O poder da Língua
Nos últimos anos, um número significativo de médicos estrangeiros começou a trabalhar em Portugal. Todos são bem-vindos, se poderem ajudar. Todavia, o fraco domínio da Língua Portuguesa é um entrave ao seu desempenho e à melhoria da qualidade na saúde em Portugal. Aliás, chega a pôr em causa a prestação de cuidados.
Perante a existência de um número insuficiente de clínicos em Portugal, há alguns meses, defendi que devíamos «importar» médicos do estrangeiro, designadamente de Espanha e dos países de Leste. Por essa via, formaríamos em cerca de dois anos pessoas habilitadas ao desenvolvimento da carreira médica com qualidade e preencheríamos os lugares vagos nos hospitais e centros de saúde do interior.
Defendia, na altura, que é preferível gastar dois anos a formar estes profissionais em Língua Portuguesa e a integrá-los nas unidades de saúde e cultura portuguesas do que esperar que as universidades e a Ordem dos Médicos abram o espírito e o número de vagas necessários para que passemos a ter, dentro de 10 anos, um número razoável de médicos em acordo com as efectivas necessidades do País.
Do ponto de vista conceptual ou teórico, a ideia é lógica e está correcta. Infelizmente, do ponto de vista prático, não foi ainda concretizada. Esperemos que, com o novo ministro, pessoa em quem deposito as mais elevadas expectativas pelo trabalho que realizou no INA e pelo conhecimento que possui na área da saúde, onde, aliás, já foi ministro, esta concepção teórica se transforme em realidade.
No plano do concreto, a experiência de integração de alguns médicos estrangeiros em Portugal tem sido um desastre, excepto nas proximidades das fronteiras com Espanha onde as pessoas dominam os princípios básicos da comunicação em Português e em Espanhol. Por exemplo, em Lisboa, a cidade onde vivo, os relatos de mau atendimento por parte de médicos estrangeiros abunda.
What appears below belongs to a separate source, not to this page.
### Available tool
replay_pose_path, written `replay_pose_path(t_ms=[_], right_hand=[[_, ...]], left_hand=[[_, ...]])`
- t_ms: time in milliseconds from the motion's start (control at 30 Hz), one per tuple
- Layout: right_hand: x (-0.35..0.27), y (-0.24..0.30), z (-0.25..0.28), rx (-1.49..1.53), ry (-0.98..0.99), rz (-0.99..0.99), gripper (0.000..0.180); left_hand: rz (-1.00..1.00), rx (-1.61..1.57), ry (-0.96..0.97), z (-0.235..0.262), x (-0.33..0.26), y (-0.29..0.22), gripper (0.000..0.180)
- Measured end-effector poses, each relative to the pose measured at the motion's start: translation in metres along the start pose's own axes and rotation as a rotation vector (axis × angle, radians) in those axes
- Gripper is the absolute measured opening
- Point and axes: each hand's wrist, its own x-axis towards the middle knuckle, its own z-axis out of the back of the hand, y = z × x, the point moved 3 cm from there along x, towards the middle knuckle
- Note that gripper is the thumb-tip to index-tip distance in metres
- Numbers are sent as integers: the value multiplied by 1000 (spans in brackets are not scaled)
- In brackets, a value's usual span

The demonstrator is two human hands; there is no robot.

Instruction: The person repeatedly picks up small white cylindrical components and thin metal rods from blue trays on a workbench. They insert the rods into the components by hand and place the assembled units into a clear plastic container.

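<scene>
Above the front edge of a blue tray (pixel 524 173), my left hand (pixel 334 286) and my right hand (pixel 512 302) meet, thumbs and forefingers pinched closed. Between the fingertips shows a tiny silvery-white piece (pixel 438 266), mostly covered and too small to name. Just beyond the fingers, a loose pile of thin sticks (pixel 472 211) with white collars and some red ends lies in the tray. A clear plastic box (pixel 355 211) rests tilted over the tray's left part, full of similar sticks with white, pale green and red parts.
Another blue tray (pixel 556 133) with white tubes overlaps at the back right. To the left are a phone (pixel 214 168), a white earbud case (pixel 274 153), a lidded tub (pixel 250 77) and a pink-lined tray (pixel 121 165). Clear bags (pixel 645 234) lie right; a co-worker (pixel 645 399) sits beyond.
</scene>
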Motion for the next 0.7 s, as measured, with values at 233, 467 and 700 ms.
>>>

Todos os casos são idênticos. Normalmente, não está em causa a qualidade técnica do médico (aliás, bastante difícil de avaliar). O que fica sempre realçado é a incapacidade de manter um diálogo compreensivo e profícuo entre médico e paciente. Este facto prende-se com o fraco domínio da Língua Portuguesa por parte do clínico.
Numa ocasião, há dois anos e meio, tive de recorrer a um hospital de Lisboa com o pé torcido – que imaginei fracturado. Na urgência, além de esperar quatro horas, tive a infelicidade de ser atendido por um médico espanhol, pelo menos falava em castelhano, pelo sotaque, imagino que fosse de Madrid. O senhor limitou-se a olhar para a radiografia (feita com muito pouca qualidade pelos serviços do hospital) e a balbuciar algo que entendi como sendo um «no entiendo», «no miro nada», ao qual coloquei uma questão, para a qual não entendi a resposta.
Perante a situação, com dores, imaginei que o melhor seria esquecer aquela infeliz opção de ir ao hospital e pedir para que me receitasse uma medicação para as dores. O pedido foi aceite, tendo ele prescrito uma pomada anti-inflamatória. Percebi que mais do que aquele atendimento, naquele momento, não seria possível.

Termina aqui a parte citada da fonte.